LAWFUL, adj. Compatible with the will of a judge having jurisdiction.

LAWYER, n. One skilled in circumvention of the law. One of the chief
duties of the modern lawyer is defense of eminent rogues by vituperation
of "anonymous scribblers" of the press--an employment which drew from
that "scurril jester," Editor Fum, of "The Daily Livercomplaint," the
hortatory words here following:


     Take notice, lawyers all.
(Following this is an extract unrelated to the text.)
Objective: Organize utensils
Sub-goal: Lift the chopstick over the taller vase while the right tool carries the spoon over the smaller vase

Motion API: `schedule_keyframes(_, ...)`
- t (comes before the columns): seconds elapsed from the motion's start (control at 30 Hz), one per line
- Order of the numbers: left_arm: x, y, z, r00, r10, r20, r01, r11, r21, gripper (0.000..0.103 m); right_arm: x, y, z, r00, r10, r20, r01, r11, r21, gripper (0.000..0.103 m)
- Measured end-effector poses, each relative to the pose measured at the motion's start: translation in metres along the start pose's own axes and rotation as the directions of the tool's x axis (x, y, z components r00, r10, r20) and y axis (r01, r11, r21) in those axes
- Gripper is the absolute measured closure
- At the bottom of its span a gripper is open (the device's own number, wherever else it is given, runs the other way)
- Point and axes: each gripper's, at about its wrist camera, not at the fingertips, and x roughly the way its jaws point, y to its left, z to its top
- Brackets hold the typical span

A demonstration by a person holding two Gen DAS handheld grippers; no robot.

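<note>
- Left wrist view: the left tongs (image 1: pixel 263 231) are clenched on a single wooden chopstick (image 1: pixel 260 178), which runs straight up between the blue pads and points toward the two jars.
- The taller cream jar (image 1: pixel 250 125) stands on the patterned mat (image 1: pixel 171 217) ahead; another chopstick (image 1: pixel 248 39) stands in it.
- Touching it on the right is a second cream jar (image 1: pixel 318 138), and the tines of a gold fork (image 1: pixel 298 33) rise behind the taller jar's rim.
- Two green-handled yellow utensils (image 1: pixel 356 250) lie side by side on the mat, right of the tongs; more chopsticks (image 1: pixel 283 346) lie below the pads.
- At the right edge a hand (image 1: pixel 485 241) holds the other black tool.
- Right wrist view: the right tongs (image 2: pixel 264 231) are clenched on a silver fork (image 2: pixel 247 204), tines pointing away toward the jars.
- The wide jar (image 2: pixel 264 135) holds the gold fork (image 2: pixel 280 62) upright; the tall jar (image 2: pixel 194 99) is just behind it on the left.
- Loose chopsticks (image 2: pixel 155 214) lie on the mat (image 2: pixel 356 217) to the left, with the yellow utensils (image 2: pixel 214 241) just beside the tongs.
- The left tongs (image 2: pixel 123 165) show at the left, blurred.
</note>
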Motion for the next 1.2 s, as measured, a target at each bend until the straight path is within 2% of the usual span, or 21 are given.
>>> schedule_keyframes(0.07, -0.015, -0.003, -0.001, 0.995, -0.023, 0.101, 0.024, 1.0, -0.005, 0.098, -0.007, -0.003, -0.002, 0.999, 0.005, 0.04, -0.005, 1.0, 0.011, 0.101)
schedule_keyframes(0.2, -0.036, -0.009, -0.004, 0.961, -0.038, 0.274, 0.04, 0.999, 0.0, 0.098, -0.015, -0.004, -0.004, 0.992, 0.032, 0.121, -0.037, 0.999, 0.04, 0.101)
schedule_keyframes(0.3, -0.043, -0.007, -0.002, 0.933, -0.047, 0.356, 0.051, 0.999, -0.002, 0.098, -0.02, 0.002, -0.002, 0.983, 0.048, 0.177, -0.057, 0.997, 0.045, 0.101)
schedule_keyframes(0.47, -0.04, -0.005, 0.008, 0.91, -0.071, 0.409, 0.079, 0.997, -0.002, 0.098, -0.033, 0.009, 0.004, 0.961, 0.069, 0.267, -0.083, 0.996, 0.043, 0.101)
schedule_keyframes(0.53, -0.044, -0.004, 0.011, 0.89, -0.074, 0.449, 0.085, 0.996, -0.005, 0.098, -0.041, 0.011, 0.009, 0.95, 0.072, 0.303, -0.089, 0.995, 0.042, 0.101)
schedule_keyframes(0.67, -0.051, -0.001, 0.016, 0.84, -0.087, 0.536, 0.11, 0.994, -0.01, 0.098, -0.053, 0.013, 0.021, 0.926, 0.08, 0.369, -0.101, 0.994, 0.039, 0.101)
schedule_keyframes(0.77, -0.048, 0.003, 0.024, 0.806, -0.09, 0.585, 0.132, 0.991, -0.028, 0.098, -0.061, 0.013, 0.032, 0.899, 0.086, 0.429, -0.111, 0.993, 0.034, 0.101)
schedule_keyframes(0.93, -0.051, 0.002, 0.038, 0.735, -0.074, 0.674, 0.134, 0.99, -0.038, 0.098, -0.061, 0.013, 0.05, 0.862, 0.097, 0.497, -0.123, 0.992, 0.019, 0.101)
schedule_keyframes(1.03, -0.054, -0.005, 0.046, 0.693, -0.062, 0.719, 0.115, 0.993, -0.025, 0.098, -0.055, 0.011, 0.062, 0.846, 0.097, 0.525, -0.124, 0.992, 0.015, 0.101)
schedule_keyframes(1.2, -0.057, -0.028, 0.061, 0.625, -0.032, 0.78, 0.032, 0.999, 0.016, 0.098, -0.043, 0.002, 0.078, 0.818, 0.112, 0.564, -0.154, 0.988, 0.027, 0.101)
For many a year
     Your cheerful tribe (I mean to stint your cheer)
     When hired to cheat the gallows of its prey
     Or turn the law-dogs' noses all astray
     From a thief's track, and take of what he stole
     The lion's share--that is to say, the whole--
     Have deemed it right his grievance to redress
     With fine philippics on the brutal press
     That persecutes a blameless soul--alas,
     How angels suffer from the felon class!
     Now mark ye, lawless lawyers, if ye still
     Shall think it well to serve a client ill,
     Accept his money on the false pretense
     That slander of accusers is defense,
     Deal out damnation to sustain his hope
     And handle without gloves all things but soap,
     I 'm for retaliation. Hear me swear,
     With head uncovered and with hand in air,
     By that sole deity whom lawyers hold
     In pious reverence, Almighty Gold
     (Whose name, with deep hypocrisy, they spell,
     Pronounce and take in vain without the l)
     My scourging weapon shall remain unstirred,
     Gracing the pinion of its parent bird.
     I 'll let you struggle for the blackguard's wreath
     And tear your tongues to rags upon your teeth!
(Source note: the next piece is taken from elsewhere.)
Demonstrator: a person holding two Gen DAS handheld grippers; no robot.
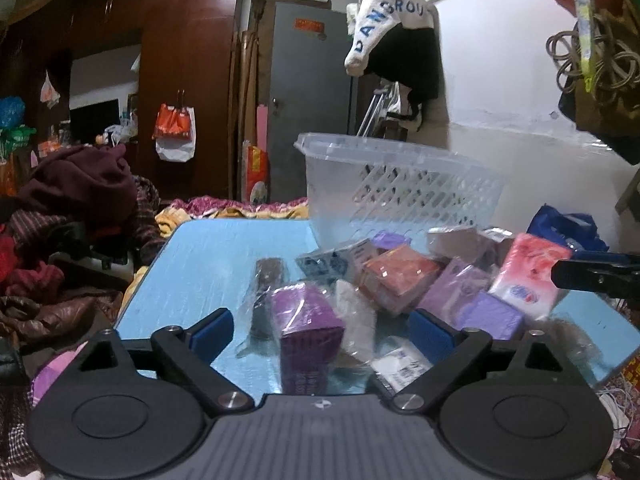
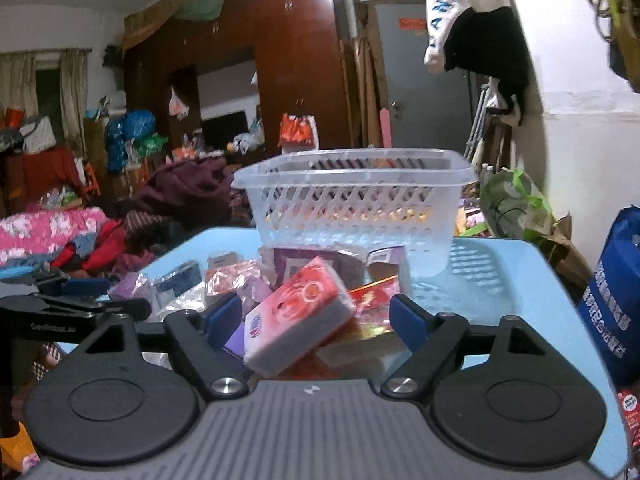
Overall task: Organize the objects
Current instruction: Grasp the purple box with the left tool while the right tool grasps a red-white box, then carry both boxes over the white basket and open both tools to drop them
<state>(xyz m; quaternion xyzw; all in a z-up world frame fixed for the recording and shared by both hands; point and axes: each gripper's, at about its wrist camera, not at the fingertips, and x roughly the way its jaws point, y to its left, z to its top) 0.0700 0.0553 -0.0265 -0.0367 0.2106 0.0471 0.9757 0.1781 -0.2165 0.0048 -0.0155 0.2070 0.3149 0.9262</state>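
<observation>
the task's things, a heap of small wrapped packets (image 2: 304,300), are lying loose on the light blue table (image 1: 208,256), in front of the clear plastic basket (image 2: 352,200) that is standing at the table's far side. the basket is appearing empty as far as its lattice wall is showing, so the sorting is judged to be at its start: nothing is seen stowed, and the whole heap is remaining to be moved. in the left wrist view, a purple box in clear wrap (image 1: 308,332) is standing between the fingers of the left gripper (image 1: 322,334), with a dark narrow item (image 1: 266,296) just beside it; the blue pads (image 1: 212,334) are standing clear of the wrap on both sides, so this gripper is released and grasping nothing. in the right wrist view, a red and white tissue pack (image 2: 298,316) is lying tilted on top of the heap, between the fingers of the right gripper (image 2: 314,320); its pads (image 2: 408,322) are also not pressing on the pack, so it too is released. the left gripper's frame is showing at the left edge of that view. both grippers are pointing toward the basket. the next move is judged to call for clenching on one packet each without dragging neighbours. beyond the table, piled clothes (image 2: 80,236), a brown wardrobe (image 1: 180,80) and a grey door (image 1: 308,100) are filling the room.
</observation>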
LAZINESS, n. Unwarranted repose of manner in a person of low degree.

LEAD, n. A heavy blue-gray metal much used in giving stability to light
lovers--particularly to those who love not wisely but other men's wives.
Lead is also of great service as a counterpoise to an argument of such
weight that it turns the scale of debate the wrong way. An interesting
fact in the chemistry of international controversy is that at the point
of contact of two patriotisms lead is precipitated in great quantities.


     Hail, holy Lead!--of human feuds the great
     And universal arbiter; endowed
     With penetration to pierce any cloud
     Fogging the field of controversial hate,
     And with a swift, inevitable, straight,
     Searching precision find the unavowed
     But vital point. Thy judgment, when allowed
     By the chirurgeon, settles the debate.
     O useful metal!--were it not for thee
     We'd grapple one another's ears alway:
     But when we hear thee buzzing like a bee
     We, like old Muhlenberg, "care not to stay."
     And when the quick have run away like pullets
     Jack Satan smelts the dead to make new bullets.

LEARNING, n. The kind of ignorance distinguishing the studious.

LECTURER, n. One with his hand in your pocket, his tongue in your ear,
and his faith in your patience.

LEGACY, n. A gift from one who is legging it out of this vale of tears.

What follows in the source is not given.